皇帝は横に逃げられぬ以上、上に跳んで逃げようとした。自分の身長の何倍もの高さの塀へ飛び上がる猫のように軽やかに舞い上がった皇帝は、大山脈を飛び越えた。そのままスラムダンクを上院議員に決めようとしたが、その目論見は同じくラインディフェンス上を飛び上がってきた上院議員を目にして潰える。
軌道修正の効かぬ空中でタックルを正面から受けた皇帝は火口へと堕ちていった。
バシッと、溶岩へ落ちていく皇帝の手を掴むものがいた。
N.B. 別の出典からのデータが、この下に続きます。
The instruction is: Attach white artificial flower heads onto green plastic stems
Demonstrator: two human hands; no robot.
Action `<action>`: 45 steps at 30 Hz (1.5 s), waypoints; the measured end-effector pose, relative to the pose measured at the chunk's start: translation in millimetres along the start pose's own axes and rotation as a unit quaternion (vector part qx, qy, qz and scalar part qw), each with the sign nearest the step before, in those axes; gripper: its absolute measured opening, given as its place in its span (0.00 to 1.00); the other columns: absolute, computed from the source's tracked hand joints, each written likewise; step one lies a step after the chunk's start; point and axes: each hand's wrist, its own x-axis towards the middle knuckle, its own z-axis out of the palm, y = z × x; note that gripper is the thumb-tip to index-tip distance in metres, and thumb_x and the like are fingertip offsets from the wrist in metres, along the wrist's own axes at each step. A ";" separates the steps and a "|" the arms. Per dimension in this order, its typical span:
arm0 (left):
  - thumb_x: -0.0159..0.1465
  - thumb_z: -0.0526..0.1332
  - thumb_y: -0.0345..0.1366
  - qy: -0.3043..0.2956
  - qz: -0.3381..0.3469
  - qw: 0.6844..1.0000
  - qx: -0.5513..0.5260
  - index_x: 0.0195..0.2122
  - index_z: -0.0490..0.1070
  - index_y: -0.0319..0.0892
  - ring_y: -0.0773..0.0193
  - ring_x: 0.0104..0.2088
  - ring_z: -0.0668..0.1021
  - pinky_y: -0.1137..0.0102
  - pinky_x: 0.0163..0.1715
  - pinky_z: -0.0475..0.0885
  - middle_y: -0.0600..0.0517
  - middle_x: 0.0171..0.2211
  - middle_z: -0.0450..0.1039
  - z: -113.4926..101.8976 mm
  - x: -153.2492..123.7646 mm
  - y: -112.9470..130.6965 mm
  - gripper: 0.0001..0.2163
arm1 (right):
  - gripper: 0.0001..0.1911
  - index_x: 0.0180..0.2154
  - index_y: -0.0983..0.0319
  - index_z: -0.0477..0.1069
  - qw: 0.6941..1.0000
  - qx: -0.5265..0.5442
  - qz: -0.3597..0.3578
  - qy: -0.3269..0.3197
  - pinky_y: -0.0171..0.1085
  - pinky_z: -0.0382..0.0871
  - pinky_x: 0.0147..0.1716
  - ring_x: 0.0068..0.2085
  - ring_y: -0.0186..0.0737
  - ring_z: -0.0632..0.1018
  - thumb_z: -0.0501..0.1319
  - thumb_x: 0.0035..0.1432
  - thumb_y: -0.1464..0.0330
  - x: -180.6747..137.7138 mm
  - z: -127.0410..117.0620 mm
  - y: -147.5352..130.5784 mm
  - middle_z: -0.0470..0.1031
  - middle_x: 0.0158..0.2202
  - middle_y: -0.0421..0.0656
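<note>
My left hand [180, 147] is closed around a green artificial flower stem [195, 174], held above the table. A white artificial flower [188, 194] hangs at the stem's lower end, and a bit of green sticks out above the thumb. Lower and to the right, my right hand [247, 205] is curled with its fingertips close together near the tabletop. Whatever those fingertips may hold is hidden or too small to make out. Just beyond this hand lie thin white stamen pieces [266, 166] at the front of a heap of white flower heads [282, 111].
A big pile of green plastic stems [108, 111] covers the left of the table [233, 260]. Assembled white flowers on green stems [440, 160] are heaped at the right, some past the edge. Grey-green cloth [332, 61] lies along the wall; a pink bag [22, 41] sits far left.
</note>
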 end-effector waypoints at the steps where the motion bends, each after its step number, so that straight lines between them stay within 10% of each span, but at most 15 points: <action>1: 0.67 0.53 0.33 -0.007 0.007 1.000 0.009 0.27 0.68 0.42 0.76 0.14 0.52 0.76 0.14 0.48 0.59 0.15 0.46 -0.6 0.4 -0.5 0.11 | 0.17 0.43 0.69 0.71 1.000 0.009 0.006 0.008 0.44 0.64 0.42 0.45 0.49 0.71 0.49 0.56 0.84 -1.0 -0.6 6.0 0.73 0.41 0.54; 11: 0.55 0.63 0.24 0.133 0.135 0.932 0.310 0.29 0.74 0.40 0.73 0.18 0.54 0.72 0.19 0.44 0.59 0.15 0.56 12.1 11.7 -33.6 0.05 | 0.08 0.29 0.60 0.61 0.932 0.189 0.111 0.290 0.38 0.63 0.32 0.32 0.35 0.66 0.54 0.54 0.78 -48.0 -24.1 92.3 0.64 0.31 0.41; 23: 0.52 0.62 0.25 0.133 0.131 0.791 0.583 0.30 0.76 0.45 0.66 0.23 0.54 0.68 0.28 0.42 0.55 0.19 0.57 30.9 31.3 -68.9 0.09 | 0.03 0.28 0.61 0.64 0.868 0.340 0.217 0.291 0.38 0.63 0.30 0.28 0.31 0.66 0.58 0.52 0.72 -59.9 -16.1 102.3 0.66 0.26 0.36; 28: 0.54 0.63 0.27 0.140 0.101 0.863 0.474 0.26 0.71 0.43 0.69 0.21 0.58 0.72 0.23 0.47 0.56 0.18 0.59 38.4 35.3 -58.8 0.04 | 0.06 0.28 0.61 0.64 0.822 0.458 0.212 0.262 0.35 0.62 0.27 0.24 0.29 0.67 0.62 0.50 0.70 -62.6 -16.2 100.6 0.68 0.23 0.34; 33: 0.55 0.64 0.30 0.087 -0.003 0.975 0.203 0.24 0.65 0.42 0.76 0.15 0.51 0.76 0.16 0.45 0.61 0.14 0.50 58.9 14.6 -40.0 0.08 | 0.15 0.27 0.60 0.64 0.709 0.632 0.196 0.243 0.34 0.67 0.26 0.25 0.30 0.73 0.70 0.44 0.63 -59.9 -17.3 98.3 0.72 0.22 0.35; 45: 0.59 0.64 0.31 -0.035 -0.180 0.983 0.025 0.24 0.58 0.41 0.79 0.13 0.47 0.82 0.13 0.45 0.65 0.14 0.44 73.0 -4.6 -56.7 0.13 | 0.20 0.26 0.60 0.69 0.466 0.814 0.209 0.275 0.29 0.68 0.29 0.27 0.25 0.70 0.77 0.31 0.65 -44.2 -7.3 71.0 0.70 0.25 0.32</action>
上院議員である。
「なぜだ、ハル。私は……」
「大統領、あなたは道を間違えた。本当ならこんなことをするはずの人ではない。もう一度、やり直しましょう」
「ハル……地球に私の味方などいなかった。やはり私とともに戦えるのは君だけだったようだよ……」
「大統領……」
「しかし、君の提案は飲めない。私はもはや取り返しのつかないことをしてしまった。火山の噴火はもはや止められない。たった一つの手を除いて」
大統領は右手を掴まれたまま、左手の親指を立てる
「大統領!?何を!?」
「私の命を生贄にすれば止められる。それと、大統領と言うのはやめてくれないか。この世界の大統領は君だ」
エイブラハムは上院議員の右手を振りほどく。上院議員の右手から、重みが消える。
「さようならハリウッド大統領。Good luck」
「大統領!エイブ!!AAAAAAAAABE!!!」
エイブラハムの体は左手を高く掲げたまま溶岩に飲み込まれ、見えなくなった。